#scuola
Di Lorenzo Monarca
In foto: Il chiostro della Scuola Media Piermarini
Da pochi giorni è suonata l’ultima campanella dell’anno scolastico; quest’anno è tornata a suonare anche per me, dopo oltre un decennio. La LIM, le mascherine, i plexiglass, i banchi singoli: tutto sembra cambiato, ma l’atmosfera è la stessa dei miei ricordi, anche se mi trovo dall’altra parte della cattedra.
Mi rimane molto difficile cercare di descrivere questo primo anno da insegnante: tante sono le cose da dire e metterle in ordine è un’impresa ardua. Inizierei dicendo che la cosa più importante da tenere a mente è che è un lavoro fatto di relazioni. Relazioni con i colleghi, con il personale ausiliario, ma soprattutto con i ragazzi, perché sono loro la materia prima che manipoliamo, l’argilla che tentiamo di far diventare una scultura di ceramica. Personalmente non credo sia possibile insegnare loro qualcosa senza instaurare una relazione: prima lo si capisce e prima si possono raggiungere risultati soddisfacenti.

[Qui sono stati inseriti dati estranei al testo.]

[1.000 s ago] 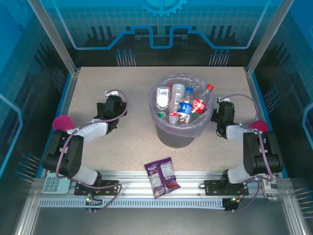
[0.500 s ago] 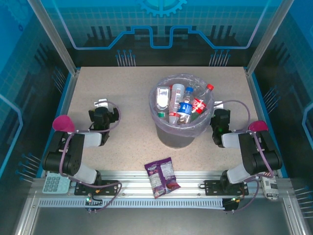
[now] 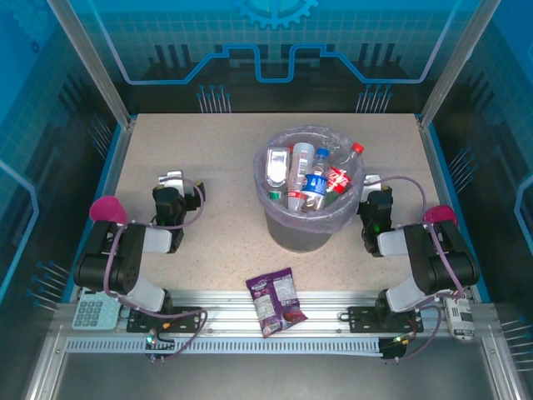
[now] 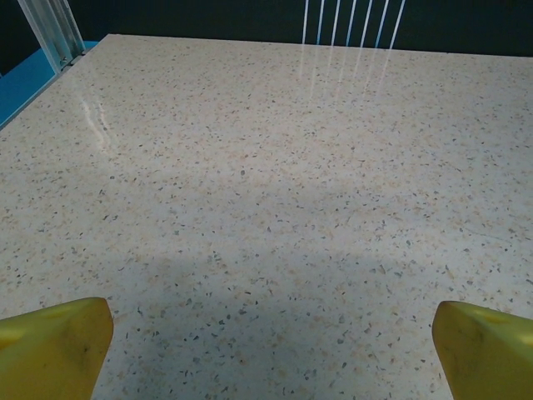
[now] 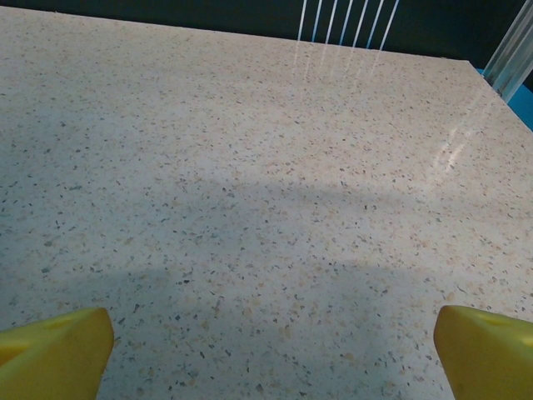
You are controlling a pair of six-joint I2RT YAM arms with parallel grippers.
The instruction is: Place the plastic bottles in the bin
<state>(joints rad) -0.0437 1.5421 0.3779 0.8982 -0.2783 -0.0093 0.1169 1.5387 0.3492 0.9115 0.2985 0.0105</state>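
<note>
Here, bottles [image 3: 312, 179] lie in the bin [image 3: 293, 236], centre frame.
Left fingers [image 4: 50, 346] and right fingers [image 5: 487, 350] flank it, wide; arms folded low.

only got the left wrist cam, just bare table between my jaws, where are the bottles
Observer: The plastic bottles lie piled inside the bin, mid-table in the top view.
Operator: anything else out there
Observer: A purple snack packet lies at the near edge, between the two arm bases.
Operator: right arm holding anything
Observer: No, the right jaws stand wide open with nothing between them, over bare table.
</note>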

Instaurare il giusto rapporto insegnante/alunno è tutt’altro che semplice: bisogna saper ben equilibrare due aspetti, apparentemente in contrapposizione. Su un piatto della bilancia c’è la tua capacità di essere un insegnante amichevole, disponibile e persino “simpatico”, ovvero essere in grado di utilizzare ironia ed autoironia in maniera appropriata; sull’altro c’è il tuo ruolo di educatore che deve dettare e far rispettare le regole, deve valutare, deve essere attento alle esigenze educative di tutti. Quello che ho potuto osservare è che alla fine dei conti essere un po’ sbilanciati verso il primo piatto può essere una strategia vincente: ognuno di noi è più ben disposto ad apprendere qualcosa quando hai un bel rapporto con il tuo insegnante. Chiaramente un rapporto sereno non può essere mimato: fondamentale per un insegnante è amare i propri alunni, solo così si verrà amati a propria volta.

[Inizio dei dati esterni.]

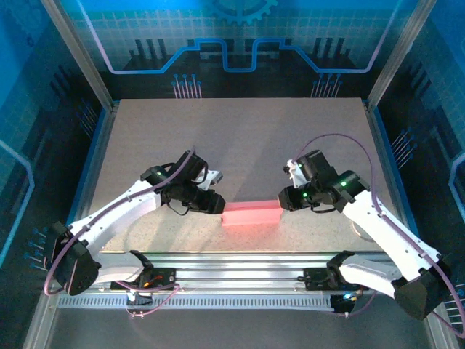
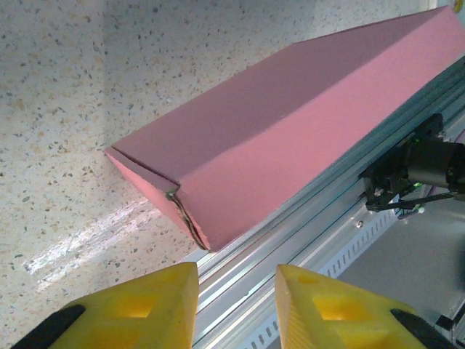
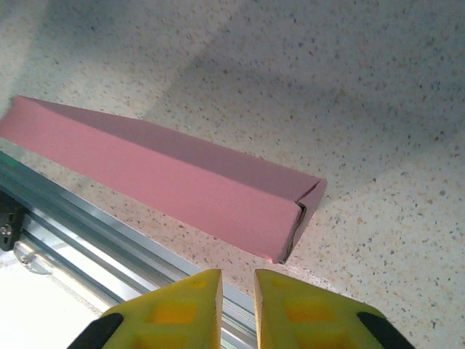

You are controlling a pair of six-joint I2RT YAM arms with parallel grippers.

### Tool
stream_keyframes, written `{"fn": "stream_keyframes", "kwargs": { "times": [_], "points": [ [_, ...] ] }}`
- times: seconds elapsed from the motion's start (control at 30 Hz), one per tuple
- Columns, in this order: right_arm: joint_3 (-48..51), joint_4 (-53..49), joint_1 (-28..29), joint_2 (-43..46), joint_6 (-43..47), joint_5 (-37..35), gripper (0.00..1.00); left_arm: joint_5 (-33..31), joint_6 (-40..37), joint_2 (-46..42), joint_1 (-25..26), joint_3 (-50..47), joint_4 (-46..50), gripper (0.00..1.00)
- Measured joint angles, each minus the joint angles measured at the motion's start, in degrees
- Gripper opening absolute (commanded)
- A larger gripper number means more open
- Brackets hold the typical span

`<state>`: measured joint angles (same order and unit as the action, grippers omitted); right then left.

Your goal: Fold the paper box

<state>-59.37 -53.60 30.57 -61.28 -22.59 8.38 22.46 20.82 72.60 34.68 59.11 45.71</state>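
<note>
Top view, lower edge of frame: both arm bases sit on the aluminium rail (image 1: 240, 265) that runs along the near side of the table (image 1: 240, 138).

Just above the rail, at lower centre of the frame, the paper box (image 1: 251, 215) lies on the speckled surface. It is folded into a slim pink rectangular form with its long side parallel to the rail.

The left gripper (image 1: 218, 206) stands at the box's left end and the right gripper (image 1: 280, 198) at its right end. Whether either touches the box cannot be told from above.

Left wrist view: the yellow fingers (image 2: 160, 305) at the bottom of the frame are spread with a clear gap and nothing between them. The box's end, with a tucked flap and a slightly ragged seam, sits just above them and apart from them.

Right wrist view: the fingers at the bottom edge stand only narrowly parted and grip nothing. The other box end, its flap seam slightly ajar, lies just above them, not in contact.

Upper half of the top view: bare speckled table, then a blue patterned backdrop (image 1: 240, 43).
</note>
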Motion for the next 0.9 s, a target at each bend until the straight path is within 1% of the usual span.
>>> {"fn": "stream_keyframes", "kwargs": {
  "times": [0.23,0.47,0.67,0.9],
  "points": [
    [-1.22,0.52,-1.03,-0.44,0.37,2.73,0.18,0.98,-0.11,0.22,-0.07,2.84,0.11,0.34],
    [-0.07,2.93,-1.03,-2.45,0.17,5.6,0.14,2.95,0.09,4.44,-0.07,3.43,-2.78,0.33],
    [3.39,4.74,-1.03,-2.49,-0.26,6.58,0.12,4.07,0.26,5.64,-0.04,2.84,-5.44,0.32],
    [5.84,5.88,-1.09,-2.49,-0.52,6.91,0.09,4.98,0.55,5.66,-0.04,-0.17,-7.52,0.31]
  ]
}}
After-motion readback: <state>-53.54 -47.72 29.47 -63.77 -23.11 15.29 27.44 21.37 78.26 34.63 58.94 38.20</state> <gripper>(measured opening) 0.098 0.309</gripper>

Farsi amare dagli alunni forse è il più grande risultato che può ottenere un professore: vederli tristi alla fine dell’anno perché la tua supplenza è finita e non ci sarai più il prossimo anno è qualcosa che spacca il cuore, ma è quella garanzia che ti serviva per capire di aver fatto un buon lavoro. Lasciarti trasportare da quello che vogliono insegnarti è l’unico modo per insegnargli qualcosa: è un do ut des.
Un’altra cosa che ho imparato in questo anno di lavoro è che fare l’insegnante è un lavoro usurante, e forse questa è la cosa meno facile da capire per chi non lo ha mai fatto. Certo, non è usurante come 8 ore di turno in fabbrica o su un cantiere, ma ti logora in maniera diversa. Stare per qualche ora in una classe significa dover acutizzare ogni tuo senso al 100% per tutto il tempo. Questo per cogliere qualsiasi segnale, qualsiasi cosa fuori posto, qualsiasi malumore: può infatti capitare che davanti a te hai ragazzi che a casa o magari in classe stanno passando situazioni da inferno (e ce ne sono troppi di più di quanto si possa immaginare) e che quindi abbiano bisogno di esprimersi. L’insegnante deve essere in grado di capire ed intervenire, per quello che può. In secondo luogo la tua attenzione, molto più banalmente, è semplicemente obbligata dalla responsabilità che hai sulla loro incolumità e il loro comportamento può essere a volte imprevedibilmente pericoloso, specialmente se sono molto giovani. Le prime settimane sono state le peggiori: non mi sono mai sentito così stanco come in quei giorni. Poi, come in tutte le cose, ci si fa l’abitudine.
Mi domando quindi se anche a tutto il resto prima o poi farò l’abitudine: all’emozione del sentirmi chiamare “prof”, alle risate, alle dediche, al vederli in visibilio davanti ad un compito andato inaspettatamente bene, a considerarli tutti diversi tra loro e non robot da omologare. A tutto si fa l’abitudine: spero proprio che per questo non sia vero.